======== PROVIDED INFORMATION
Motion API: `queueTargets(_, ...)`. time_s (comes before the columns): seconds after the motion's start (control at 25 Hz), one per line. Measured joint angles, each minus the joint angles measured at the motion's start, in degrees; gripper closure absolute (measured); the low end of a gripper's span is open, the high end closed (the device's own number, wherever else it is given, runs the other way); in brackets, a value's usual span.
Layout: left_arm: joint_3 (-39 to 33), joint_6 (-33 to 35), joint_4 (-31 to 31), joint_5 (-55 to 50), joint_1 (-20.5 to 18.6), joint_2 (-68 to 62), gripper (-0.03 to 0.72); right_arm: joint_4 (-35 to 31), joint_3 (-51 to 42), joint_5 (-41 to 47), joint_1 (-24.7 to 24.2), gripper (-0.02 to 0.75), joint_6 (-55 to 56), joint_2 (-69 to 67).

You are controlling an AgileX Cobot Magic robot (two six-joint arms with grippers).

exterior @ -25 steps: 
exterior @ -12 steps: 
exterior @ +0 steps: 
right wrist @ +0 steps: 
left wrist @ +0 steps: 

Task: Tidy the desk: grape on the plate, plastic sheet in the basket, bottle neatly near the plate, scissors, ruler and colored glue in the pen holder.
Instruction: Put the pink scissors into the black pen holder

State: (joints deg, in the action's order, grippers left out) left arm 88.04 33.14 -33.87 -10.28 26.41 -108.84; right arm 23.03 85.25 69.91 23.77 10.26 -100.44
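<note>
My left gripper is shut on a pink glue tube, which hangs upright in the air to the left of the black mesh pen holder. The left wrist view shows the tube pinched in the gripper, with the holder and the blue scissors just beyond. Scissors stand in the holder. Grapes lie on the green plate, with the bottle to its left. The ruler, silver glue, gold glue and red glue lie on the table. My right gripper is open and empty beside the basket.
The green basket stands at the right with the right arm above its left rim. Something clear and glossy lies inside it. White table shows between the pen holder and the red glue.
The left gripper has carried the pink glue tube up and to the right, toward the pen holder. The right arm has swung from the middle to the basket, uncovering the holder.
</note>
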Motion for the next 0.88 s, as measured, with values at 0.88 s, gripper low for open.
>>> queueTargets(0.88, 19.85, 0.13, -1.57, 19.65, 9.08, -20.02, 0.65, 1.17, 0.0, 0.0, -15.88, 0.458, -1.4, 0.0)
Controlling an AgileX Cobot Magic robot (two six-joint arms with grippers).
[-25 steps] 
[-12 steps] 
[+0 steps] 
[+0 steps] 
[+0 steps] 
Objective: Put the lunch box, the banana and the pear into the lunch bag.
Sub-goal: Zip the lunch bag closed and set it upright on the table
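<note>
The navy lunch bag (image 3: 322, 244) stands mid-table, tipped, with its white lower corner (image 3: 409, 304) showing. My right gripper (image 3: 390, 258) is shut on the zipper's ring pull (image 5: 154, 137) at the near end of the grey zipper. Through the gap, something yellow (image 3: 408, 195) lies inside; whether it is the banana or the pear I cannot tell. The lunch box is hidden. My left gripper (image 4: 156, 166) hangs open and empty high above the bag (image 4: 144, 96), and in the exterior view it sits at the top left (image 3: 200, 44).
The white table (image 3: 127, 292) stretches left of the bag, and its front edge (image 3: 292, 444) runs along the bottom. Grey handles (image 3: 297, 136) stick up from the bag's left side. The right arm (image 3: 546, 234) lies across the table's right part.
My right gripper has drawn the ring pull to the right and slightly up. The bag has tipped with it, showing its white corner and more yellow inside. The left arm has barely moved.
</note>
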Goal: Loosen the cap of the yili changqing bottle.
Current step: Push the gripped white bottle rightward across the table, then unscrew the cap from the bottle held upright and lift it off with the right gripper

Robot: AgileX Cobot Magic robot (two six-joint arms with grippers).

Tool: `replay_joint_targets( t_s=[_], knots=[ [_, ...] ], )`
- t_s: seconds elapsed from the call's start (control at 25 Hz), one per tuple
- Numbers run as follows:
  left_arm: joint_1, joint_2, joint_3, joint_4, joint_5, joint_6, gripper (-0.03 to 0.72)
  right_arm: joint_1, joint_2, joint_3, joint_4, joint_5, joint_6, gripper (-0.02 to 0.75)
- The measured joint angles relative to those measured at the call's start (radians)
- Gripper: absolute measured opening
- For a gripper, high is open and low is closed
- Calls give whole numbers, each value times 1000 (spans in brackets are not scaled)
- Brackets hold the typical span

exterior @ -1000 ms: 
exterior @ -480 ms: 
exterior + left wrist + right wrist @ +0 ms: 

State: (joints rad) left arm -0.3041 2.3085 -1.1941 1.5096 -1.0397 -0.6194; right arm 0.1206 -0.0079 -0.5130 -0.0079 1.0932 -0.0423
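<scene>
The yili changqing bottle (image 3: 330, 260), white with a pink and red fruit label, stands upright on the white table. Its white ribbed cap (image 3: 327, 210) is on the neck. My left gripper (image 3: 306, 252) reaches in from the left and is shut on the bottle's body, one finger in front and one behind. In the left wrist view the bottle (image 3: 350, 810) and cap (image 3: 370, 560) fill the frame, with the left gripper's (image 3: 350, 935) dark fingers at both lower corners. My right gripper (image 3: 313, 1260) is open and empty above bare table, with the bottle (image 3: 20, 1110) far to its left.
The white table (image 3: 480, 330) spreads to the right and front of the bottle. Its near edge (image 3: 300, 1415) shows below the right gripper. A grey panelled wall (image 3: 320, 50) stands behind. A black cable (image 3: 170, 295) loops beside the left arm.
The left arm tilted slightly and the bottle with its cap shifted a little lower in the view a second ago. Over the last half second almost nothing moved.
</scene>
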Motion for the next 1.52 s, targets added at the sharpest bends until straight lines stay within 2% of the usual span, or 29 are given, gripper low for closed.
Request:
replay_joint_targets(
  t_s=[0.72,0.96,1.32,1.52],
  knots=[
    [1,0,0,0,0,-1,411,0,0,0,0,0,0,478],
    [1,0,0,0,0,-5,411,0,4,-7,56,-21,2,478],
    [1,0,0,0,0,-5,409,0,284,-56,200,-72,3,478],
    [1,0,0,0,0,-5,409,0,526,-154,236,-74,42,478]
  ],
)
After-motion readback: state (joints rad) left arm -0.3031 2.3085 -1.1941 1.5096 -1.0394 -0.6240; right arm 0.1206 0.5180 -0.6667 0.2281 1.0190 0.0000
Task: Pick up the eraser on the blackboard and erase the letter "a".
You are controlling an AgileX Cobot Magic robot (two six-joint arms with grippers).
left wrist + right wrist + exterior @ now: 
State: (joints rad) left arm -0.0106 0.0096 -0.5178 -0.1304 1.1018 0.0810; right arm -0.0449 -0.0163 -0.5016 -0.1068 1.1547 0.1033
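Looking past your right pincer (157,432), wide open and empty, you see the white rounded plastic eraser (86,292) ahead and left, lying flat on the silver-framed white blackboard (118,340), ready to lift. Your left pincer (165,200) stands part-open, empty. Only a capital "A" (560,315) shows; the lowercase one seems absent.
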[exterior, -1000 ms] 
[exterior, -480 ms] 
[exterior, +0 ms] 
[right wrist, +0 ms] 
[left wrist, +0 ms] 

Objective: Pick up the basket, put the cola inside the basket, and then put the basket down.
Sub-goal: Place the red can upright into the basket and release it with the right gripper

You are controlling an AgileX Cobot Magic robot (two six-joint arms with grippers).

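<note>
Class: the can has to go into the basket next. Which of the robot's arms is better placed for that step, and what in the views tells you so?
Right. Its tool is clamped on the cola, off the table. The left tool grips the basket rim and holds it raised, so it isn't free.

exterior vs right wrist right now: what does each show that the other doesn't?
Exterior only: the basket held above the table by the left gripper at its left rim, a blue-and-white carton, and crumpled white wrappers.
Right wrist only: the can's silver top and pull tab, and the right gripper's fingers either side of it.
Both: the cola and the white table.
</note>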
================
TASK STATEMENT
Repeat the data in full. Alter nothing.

RESULT OF THE EXERCISE
Motion API: `queueTargets(_, ...)`. time_s (comes before the columns): seconds after the motion's start (control at 25 Hz), one per line. Measured joint angles, each minus the joint angles measured at the motion's start, in degrees; gripper closure absolute (measured); the low end of a gripper's span is open, the high end closed (the device's own number, wherever else it is given, runs the other way); in brackets, a value's usual span.
Layout: left_arm: joint_3 (-39 to 33), joint_6 (-33 to 35), joint_4 (-31 to 31), joint_5 (-55 to 50), joint_1 (-20.5 to 18.6), joint_2 (-68 to 62), gripper (-0.03 to 0.72); right_arm: joint_4 (-35 to 31), joint_3 (-51 to 42), joint_5 (-41 to 47), joint_1 (-24.7 to 24.2), gripper (-0.02 to 0.75), joint_6 (-55 to 56), joint_2 (-69 to 67).

You are controlling an AgileX Cobot Magic robot (two six-joint arms with grippers).

exterior @ -25 steps: 
exterior @ -12 steps: 
exterior @ +0 steps: 
right wrist @ +0 steps: 
left wrist @ +0 steps: 

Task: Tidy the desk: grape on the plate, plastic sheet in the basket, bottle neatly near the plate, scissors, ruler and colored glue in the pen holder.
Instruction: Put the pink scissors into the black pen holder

State: (joints deg, in the action's order, grippers left out) left arm 88.04 33.14 -33.87 -10.28 26.41 -108.84; right arm 23.03 85.25 69.91 23.77 10.26 -100.44
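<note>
My left gripper is shut on a pink glue tube, which hangs upright in the air to the left of the black mesh pen holder. The left wrist view shows the tube pinched in the gripper, with the holder and the blue scissors just beyond. Scissors stand in the holder. Grapes lie on the green plate, with the bottle to its left. The ruler, silver glue, gold glue and red glue lie on the table. My right gripper is open and empty beside the basket.
The green basket stands at the right with the right arm above its left rim. Something clear and glossy lies inside it. White table shows between the pen holder and the red glue.
The left gripper has carried the pink glue tube up and to the right, toward the pen holder. The right arm has swung from the middle to the basket, uncovering the holder.
</note>
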Motion for the next 0.88 s, as measured, with values at 0.88 s, gripper low for open.
>>> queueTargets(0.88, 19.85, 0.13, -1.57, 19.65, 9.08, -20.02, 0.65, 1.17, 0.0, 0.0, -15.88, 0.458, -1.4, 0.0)
Controlling an AgileX Cobot Magic robot (two six-joint arms with grippers).
[-25 steps] 
[-12 steps] 
[+0 steps] 
[+0 steps] 
[+0 steps] 
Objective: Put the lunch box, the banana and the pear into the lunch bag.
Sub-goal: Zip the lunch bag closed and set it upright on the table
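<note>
The navy lunch bag (image 3: 322, 244) stands mid-table, tipped, with its white lower corner (image 3: 409, 304) showing. My right gripper (image 3: 390, 258) is shut on the zipper's ring pull (image 5: 154, 137) at the near end of the grey zipper. Through the gap, something yellow (image 3: 408, 195) lies inside; whether it is the banana or the pear I cannot tell. The lunch box is hidden. My left gripper (image 4: 156, 166) hangs open and empty high above the bag (image 4: 144, 96), and in the exterior view it sits at the top left (image 3: 200, 44).
The white table (image 3: 127, 292) stretches left of the bag, and its front edge (image 3: 292, 444) runs along the bottom. Grey handles (image 3: 297, 136) stick up from the bag's left side. The right arm (image 3: 546, 234) lies across the table's right part.
My right gripper has drawn the ring pull to the right and slightly up. The bag has tipped with it, showing its white corner and more yellow inside. The left arm has barely moved.
</note>
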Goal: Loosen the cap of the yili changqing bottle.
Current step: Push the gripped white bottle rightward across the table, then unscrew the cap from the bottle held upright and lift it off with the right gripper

Robot: AgileX Cobot Magic robot (two six-joint arms with grippers).

Tool: `replay_joint_targets( t_s=[_], knots=[ [_, ...] ], )`
- t_s: seconds elapsed from the call's start (control at 25 Hz), one per tuple
- Numbers run as follows:
  left_arm: joint_1, joint_2, joint_3, joint_4, joint_5, joint_6, gripper (-0.03 to 0.72)
  right_arm: joint_1, joint_2, joint_3, joint_4, joint_5, joint_6, gripper (-0.02 to 0.75)
- The measured joint angles relative to those measured at the call's start (radians)
- Gripper: absolute measured opening
- For a gripper, high is open and low is closed
- Calls give whole numbers, each value times 1000 (spans in brackets are not scaled)
- Brackets hold the typical span

exterior @ -1000 ms: 
exterior @ -480 ms: 
exterior + left wrist + right wrist @ +0 ms: 

State: (joints rad) left arm -0.3041 2.3085 -1.1941 1.5096 -1.0397 -0.6194; right arm 0.1206 -0.0079 -0.5130 -0.0079 1.0932 -0.0423
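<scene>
The yili changqing bottle (image 3: 330, 260), white with a pink and red fruit label, stands upright on the white table. Its white ribbed cap (image 3: 327, 210) is on the neck. My left gripper (image 3: 306, 252) reaches in from the left and is shut on the bottle's body, one finger in front and one behind. In the left wrist view the bottle (image 3: 350, 810) and cap (image 3: 370, 560) fill the frame, with the left gripper's (image 3: 350, 935) dark fingers at both lower corners. My right gripper (image 3: 313, 1260) is open and empty above bare table, with the bottle (image 3: 20, 1110) far to its left.
The white table (image 3: 480, 330) spreads to the right and front of the bottle. Its near edge (image 3: 300, 1415) shows below the right gripper. A grey panelled wall (image 3: 320, 50) stands behind. A black cable (image 3: 170, 295) loops beside the left arm.
The left arm tilted slightly and the bottle with its cap shifted a little lower in the view a second ago. Over the last half second almost nothing moved.
</scene>
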Motion for the next 1.52 s, targets added at the sharpest bends until straight lines stay within 2% of the usual span, or 29 are given, gripper low for closed.
Request:
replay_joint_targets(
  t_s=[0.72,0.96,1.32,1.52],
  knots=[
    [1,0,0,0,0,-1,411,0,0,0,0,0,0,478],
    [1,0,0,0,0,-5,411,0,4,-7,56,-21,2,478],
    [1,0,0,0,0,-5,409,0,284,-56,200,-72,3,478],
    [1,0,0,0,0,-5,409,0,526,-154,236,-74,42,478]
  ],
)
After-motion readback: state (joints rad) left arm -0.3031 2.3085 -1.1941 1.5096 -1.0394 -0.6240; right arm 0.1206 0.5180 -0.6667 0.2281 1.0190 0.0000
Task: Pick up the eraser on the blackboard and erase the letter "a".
You are controlling an AgileX Cobot Magic robot (two six-joint arms with grippers).
left wrist + right wrist + exterior @ now: 
State: (joints rad) left arm -0.0106 0.0096 -0.5178 -0.1304 1.1018 0.0810; right arm -0.0449 -0.0163 -0.5016 -0.1068 1.1547 0.1033
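Looking past your right pincer (157,432), wide open and empty, you see the white rounded plastic eraser (86,292) ahead and left, lying flat on the silver-framed white blackboard (118,340), ready to lift. Your left pincer (165,200) stands part-open, empty. Only a capital "A" (560,315) shows; the lowercase one seems absent.
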[exterior, -1000 ms] 
[exterior, -480 ms] 
[exterior, +0 ms] 
[right wrist, +0 ms] 
[left wrist, +0 ms] 

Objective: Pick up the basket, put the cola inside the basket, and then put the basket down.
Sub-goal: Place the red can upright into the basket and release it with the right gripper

You are controlling an AgileX Cobot Magic robot (two six-joint arms with grippers).

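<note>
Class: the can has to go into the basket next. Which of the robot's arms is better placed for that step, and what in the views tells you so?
Right. Its tool is clamped on the cola, off the table. The left tool grips the basket rim and holds it raised, so it isn't free.

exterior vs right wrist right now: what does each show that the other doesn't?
Exterior only: the basket held above the table by the left gripper at its left rim, a blue-and-white carton, and crumpled white wrappers.
Right wrist only: the can's silver top and pull tab, and the right gripper's fingers either side of it.
Both: the cola and the white table.
</note>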

This finishes the response to the exercise.